- ASSIGNMENT -
Keeping every word the same, return the listing from its first line until the line holding "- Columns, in" has been returned as well.

- INFORMATION SUPPLIED -
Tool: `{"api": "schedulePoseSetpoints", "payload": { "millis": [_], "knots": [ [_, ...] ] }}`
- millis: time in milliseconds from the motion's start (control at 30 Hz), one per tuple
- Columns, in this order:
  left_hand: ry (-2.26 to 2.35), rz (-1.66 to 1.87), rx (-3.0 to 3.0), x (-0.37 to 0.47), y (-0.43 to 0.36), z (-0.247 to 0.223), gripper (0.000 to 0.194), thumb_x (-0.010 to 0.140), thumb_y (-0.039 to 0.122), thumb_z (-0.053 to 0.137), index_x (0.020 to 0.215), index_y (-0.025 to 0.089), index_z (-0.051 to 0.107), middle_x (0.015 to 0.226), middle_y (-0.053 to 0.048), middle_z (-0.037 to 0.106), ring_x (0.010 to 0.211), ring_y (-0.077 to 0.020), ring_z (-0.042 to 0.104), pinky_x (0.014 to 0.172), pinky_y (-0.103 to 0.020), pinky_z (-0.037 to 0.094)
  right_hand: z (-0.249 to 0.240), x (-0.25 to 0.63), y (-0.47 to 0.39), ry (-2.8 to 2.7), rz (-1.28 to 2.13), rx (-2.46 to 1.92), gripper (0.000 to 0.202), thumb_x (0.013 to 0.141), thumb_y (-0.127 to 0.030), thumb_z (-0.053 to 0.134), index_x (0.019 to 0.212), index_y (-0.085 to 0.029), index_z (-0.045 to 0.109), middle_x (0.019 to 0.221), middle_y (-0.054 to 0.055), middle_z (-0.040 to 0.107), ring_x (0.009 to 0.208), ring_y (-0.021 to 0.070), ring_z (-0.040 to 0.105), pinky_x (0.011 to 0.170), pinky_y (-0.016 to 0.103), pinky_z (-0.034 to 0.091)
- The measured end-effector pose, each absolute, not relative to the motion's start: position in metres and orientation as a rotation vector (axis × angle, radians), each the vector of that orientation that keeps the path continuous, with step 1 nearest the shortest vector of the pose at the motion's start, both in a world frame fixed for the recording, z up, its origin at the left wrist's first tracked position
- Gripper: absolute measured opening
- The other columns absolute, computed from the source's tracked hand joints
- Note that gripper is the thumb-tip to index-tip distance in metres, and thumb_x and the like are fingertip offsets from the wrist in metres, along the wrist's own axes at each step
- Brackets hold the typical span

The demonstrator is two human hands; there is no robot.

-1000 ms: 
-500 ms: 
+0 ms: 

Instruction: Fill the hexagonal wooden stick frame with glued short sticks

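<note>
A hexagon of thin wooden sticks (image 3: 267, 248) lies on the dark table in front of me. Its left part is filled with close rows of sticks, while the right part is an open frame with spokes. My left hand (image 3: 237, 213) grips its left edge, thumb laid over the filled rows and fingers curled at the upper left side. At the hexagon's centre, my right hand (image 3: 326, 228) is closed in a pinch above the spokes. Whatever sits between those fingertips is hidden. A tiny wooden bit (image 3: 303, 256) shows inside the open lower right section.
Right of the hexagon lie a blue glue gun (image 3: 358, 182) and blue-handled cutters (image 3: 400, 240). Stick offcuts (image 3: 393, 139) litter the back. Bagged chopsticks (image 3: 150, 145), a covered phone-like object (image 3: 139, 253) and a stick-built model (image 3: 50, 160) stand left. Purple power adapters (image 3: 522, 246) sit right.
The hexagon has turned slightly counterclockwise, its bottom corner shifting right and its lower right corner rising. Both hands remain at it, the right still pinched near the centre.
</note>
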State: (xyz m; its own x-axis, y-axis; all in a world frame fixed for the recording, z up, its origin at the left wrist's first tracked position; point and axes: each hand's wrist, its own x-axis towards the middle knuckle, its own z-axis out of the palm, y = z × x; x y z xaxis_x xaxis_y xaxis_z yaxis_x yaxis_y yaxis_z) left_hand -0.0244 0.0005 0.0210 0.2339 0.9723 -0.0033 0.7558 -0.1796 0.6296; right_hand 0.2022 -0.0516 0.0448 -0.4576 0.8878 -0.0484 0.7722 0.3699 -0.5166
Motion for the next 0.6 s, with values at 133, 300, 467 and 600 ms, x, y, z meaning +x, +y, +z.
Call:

- RESPONSE TO THE TASK -
Tool: `{"api": "schedulePoseSetpoints", "payload": { "millis": [_], "knots": [ [_, ...] ] }}`
- millis: time in milliseconds from the motion's start (control at 30 Hz), one per tuple
- Columns, in this order:

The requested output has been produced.